I intend to explore the use of direct observation as a teaching and assessment tool as well as a means of empowerment. This will only be an overview. Observation as a concept, it’s place in our organisation, the purpose of thoughtful planning and evaluation of the students and Designated Agency Supervisor’s comments with regard to the observation feedback will be examined. Finally I will summarise what I wish to take forward from this process.

The Tavistock Clinic and CCETSW made the decision in the late eighties following a series of investigations into the deaths of children to provide infant and child observation training for social work tutors and practitioners. The main outcomes of the investigations were the need to improve the quality of assessment skills, a real understanding of child development and a failure to keep the chid ‘in mind’ (Le Riche, Tanner 1988).   In 1989 the newly introduced Diploma in Social Work by the Central Council for Education and Training in Social Work (CCETSW) was the first social work qualification in the United Kingdom which required that students practice be directly observed (CCETSW, 1989).   The new BA and MA Social work degree in 2003 continued the requirement that there must be a minimum of three assessed direct observations of practice in each of the two assessed practice experiences.

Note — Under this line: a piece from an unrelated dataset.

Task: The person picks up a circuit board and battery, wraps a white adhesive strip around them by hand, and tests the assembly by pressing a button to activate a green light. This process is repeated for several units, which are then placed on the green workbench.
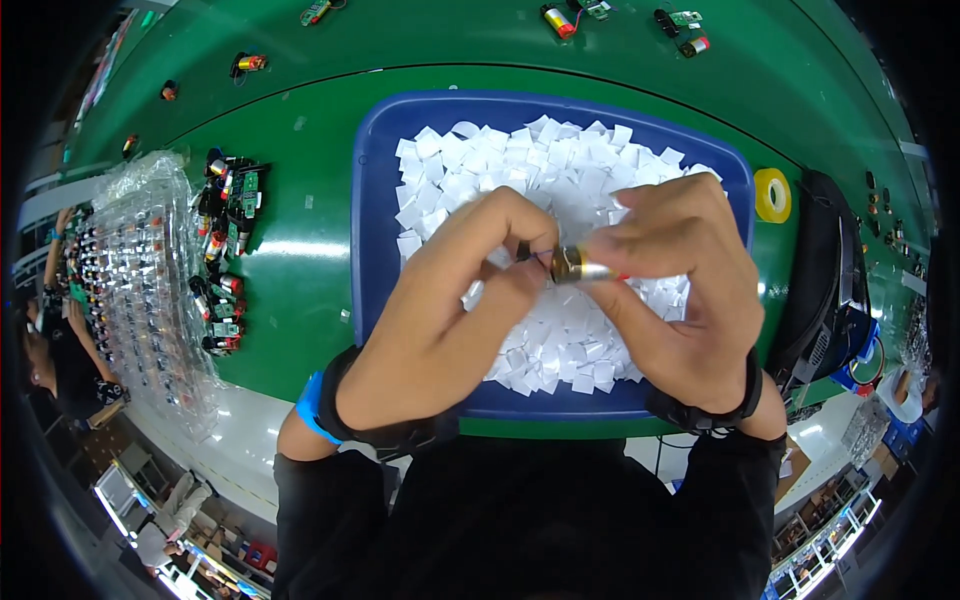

I have not had the experience of being observed and receiving feedback within a Social Work Training Programme. I have however as an adult learner, been professionally observed by both trainers and peers with feedback being given, on many occasions over the years in the contexts of nursing, counselling, teaching and systemic training. I am aware of the personal impact of the process upon myself and that I valued the process as a learning experience which assisted in personal development and change. I became aware that there needed to be relevant, purposeful planning and considered...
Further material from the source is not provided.